■ **What you need to do**
The result should hold only the lines from the one with "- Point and" through the final line of the data below, transcribed exactly, pictures left out.

* * * *

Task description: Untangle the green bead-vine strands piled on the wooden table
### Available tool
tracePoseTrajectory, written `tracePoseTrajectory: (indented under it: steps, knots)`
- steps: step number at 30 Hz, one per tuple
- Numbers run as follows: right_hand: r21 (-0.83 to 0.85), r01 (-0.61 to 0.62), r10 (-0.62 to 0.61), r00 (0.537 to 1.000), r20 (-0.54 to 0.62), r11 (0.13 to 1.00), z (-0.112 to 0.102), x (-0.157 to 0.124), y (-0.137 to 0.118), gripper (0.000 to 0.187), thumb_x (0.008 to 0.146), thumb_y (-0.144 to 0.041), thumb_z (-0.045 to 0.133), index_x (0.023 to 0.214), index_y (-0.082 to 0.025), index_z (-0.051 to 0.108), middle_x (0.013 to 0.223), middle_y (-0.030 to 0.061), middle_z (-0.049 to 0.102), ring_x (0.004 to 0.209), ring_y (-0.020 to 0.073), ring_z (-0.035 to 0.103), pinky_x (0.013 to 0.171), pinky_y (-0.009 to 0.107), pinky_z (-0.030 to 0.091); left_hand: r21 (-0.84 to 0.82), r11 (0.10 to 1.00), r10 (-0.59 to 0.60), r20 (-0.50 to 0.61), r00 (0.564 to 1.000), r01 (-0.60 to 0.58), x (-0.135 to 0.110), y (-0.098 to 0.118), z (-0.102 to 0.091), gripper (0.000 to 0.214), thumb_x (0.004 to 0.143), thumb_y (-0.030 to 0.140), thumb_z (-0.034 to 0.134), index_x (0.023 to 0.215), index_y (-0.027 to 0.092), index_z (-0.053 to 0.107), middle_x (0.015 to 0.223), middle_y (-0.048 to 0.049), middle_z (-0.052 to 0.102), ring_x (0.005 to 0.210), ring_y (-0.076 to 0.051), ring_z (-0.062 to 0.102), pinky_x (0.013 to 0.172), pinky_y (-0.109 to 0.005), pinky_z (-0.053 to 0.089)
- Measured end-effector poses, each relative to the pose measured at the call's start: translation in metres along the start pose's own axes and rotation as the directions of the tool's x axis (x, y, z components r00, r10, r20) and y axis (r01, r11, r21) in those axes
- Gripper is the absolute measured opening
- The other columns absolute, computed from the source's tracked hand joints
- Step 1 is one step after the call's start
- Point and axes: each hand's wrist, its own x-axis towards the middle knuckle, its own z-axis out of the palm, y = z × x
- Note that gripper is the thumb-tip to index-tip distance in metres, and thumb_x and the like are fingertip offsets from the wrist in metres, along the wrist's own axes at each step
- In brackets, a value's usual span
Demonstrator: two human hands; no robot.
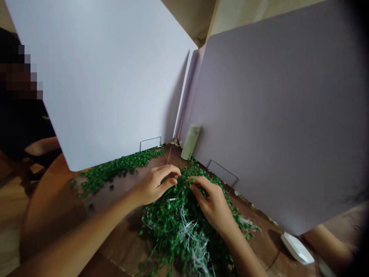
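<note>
A tangled heap of green beaded strands with white threads (178, 227) lies on the brown wooden table (57, 207) in front of me. My left hand (152, 184) is curled in a pinch on a green strand at the top of the heap. My right hand (211, 204) rests on the heap, its fingertips pinched on the same strand close to the left fingertips. A pile of loose green beads (121, 167) stretches along the table to the left, behind my left hand.
Two white upright boards (115, 77) (273, 115) on wire stands wall off the table's back and right. A pale green bottle (190, 141) stands in the corner. A white flat device (296, 248) lies at lower right. Another person sits at far left; another forearm shows at lower right.
</note>
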Motion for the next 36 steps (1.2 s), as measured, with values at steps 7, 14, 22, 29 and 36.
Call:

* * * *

■ **The completed task**
- Point and axes: each hand's wrist, its own x-axis towards the middle knuckle, its own z-axis out of the palm, y = z × x
- Note that gripper is the thumb-tip to index-tip distance in metres, and thumb_x and the like are fingertip offsets from the wrist in metres, along the wrist's own axes at each step
- In brackets, a value's usual span
Demonstrator: two human hands; no robot.
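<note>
A tangled heap of green beaded strands with white threads (178, 227) lies on the brown wooden table (57, 207) in front of me. My left hand (152, 184) is curled in a pinch on a green strand at the top of the heap. My right hand (211, 204) rests on the heap, its fingertips pinched on the same strand close to the left fingertips. A pile of loose green beads (121, 167) stretches along the table to the left, behind my left hand.
Two white upright boards (115, 77) (273, 115) on wire stands wall off the table's back and right. A pale green bottle (190, 141) stands in the corner. A white flat device (296, 248) lies at lower right. Another person sits at far left; another forearm shows at lower right.
</note>
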Motion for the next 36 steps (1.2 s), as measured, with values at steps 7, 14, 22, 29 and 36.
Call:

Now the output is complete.